Tumors without the BAP1 mutation can continue to enlarge and develop some ability to metastasize. Exome sequencing has identified two mutations associated with a good prognosis for these tumors: one involving SF3B1, a splicing factor, and the other eukaryotic translation initiation factor 1A, x-linked (EIF1AX), a translational initiation factor. These mutations are mutually exclusive with BAP1 mutations, and their biological significance is under investigation, Dr. Harbour said.


Targeted treatments

Genetic profiling of uveal melanomas has provided a foundation for investigating targeted therapies. Although there are no treatments that directly target the GNAQ/GNA11 mutations, commercially available and investigational kinase inhibitors that affect the downstream proteins activated by these mutations are being studied, and in fact, selumetinib (AstraZeneca) was the first drug ever reported to have efficacy in treating advanced metastatic uveal melanoma, Dr. Harbour said.

As class 1 uveal melanomas (ie., tumors without the BAP1 mutation) retain expression of melanocytic antigens as they enlarge, the tumor cells may be recognized by the immune system if metastasis occurs.
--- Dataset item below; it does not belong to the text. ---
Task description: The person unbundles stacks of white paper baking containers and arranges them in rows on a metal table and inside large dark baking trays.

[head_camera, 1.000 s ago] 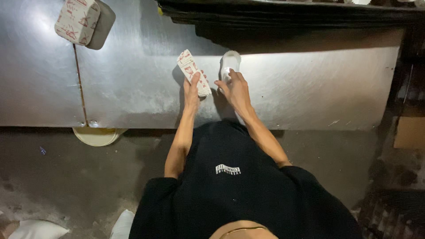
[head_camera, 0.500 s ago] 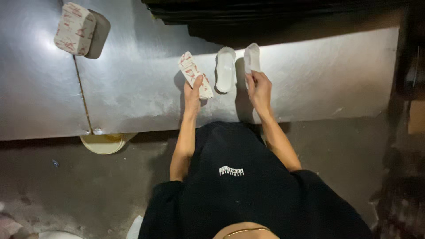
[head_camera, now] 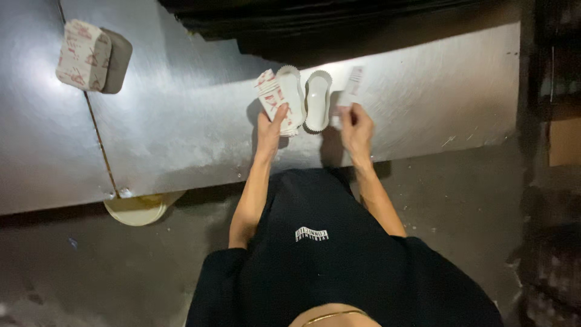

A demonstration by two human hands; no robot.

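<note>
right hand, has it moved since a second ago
Yes. The right hand has shifted to the person's right, away from the stack of paper trays in the left hand, and now holds a separate tray beyond the open white tray.

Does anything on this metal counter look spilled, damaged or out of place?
Nothing stands out. The left hand holds a stack of paper trays, one open tray lies flat on the counter, the right hand holds another tray.

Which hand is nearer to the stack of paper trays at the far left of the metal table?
Left. The left hand grips another tray stack mid-table, well right of the far-left stack of paper trays. The right hand is farther right, holding one tray on edge.
</note>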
Therefore, metastatic class 1 uveal melanomas may respond to immunotherapy, and recently some major cancer centers have reported on the efficacy of ipilimumab (Yervoy, Bristol-Myers) for these tumors, Dr. Harbour said.   
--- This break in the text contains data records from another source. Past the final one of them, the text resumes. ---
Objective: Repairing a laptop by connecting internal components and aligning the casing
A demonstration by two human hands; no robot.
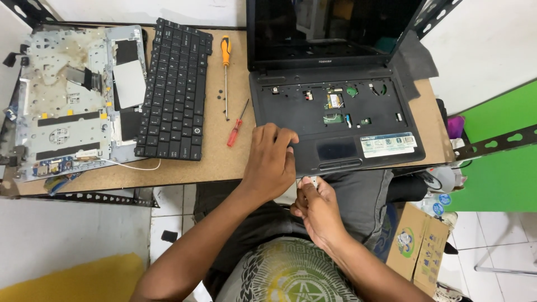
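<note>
Item, laptop [335, 112]: black, lid open, lying at the right of the brown desk [218, 162] with its keyboard out and the bay exposing small boards and cables. Its front edge is overhanging the desk toward the person's lap.

Item, left hand [271, 159]: resting palm-down on the laptop's front left corner, fingers curled over the palm rest beside the touchpad [337, 150]; it is pressing on the case rather than closing round anything.

Item, right hand [314, 202]: sitting just below the laptop's front edge, fingertips pinched narrowly together at that edge (whether something small is being held between them cannot be told).

Item, detached keyboard [174, 89]: black, lying flat left of the laptop, its left side overlapping the metal panel.

Item, orange-handled screwdriver [225, 72]: lying between keyboard and laptop, tip pointing toward the person.

Item, red-handled screwdriver [237, 126]: smaller, lying slanted just beside the first, near the left hand.

Item, loose screws [217, 98]: a few dark ones sitting on the desk beside the orange-handled tool.

Item, grey metal panel [72, 100]: a stripped laptop chassis part occupying the desk's far left, with a white cable trailing from it.

Item, cardboard box [417, 246]: standing on the floor to the person's right.
</note>
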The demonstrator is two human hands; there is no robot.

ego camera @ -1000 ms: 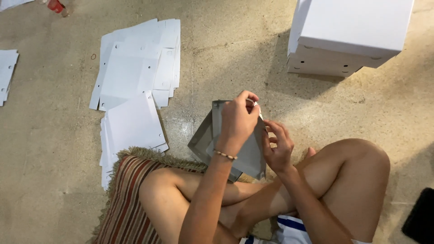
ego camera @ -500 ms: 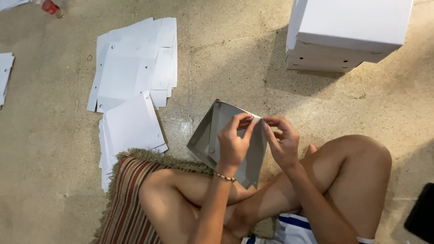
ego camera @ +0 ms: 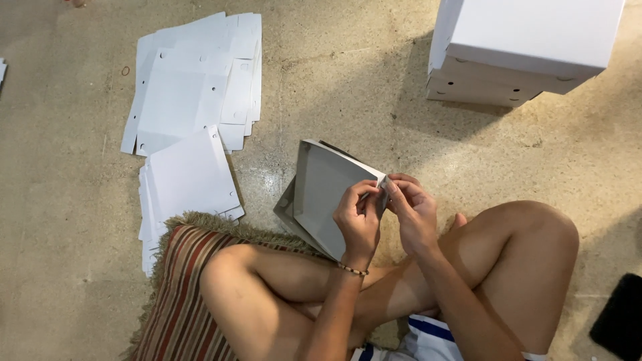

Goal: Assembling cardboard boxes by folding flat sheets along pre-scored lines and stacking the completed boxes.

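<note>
Left hand: the left hand is closed in a pinch on the near right corner of the half-folded box; a beaded bracelet is worn at the wrist.
Right hand: the right hand is closed on the same corner from the other side, fingertips meeting those of the left hand.
Half-folded box: a white cardboard tray with raised walls is held tilted above the floor, just ahead of the crossed legs; its lower edge is hidden behind the left hand and forearm.
Head view, left side: flat white box blanks are spread in a loose pile on the floor; a second pile of blanks lies nearer, its lower part covered by the striped cushion.
Head view, upper right: a stack of finished white boxes stands well apart from the hands.
Head view, lower right: a dark object is cut off by the frame edge; its kind cannot be told.
Obstruction: the pinched corner itself is hidden by the fingers of both hands.
</note>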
Available epigenetic modulators-ie., agents that inhibit the activity of histone deacetylase or DNA methyl transferase-may reverse the effects of BAP1 mutations. There are a number of clinical trials underway investigating histone deacetylase inhibitors, including valproic acid and vorinostat (Zolinza, Merck), as treatment for patients with class 2 uveal melanoma who have developed metastases or as an adjuvant in those at high-risk.



J. William Harbour, MD


Dr. Harbour is the inventor of a commercially available gene expression profile for uveal melanoma (Castle Biosciences), receives royalties from its commercialization and is a paid consultant to Castle Biosciences, licensee of the intellectual property.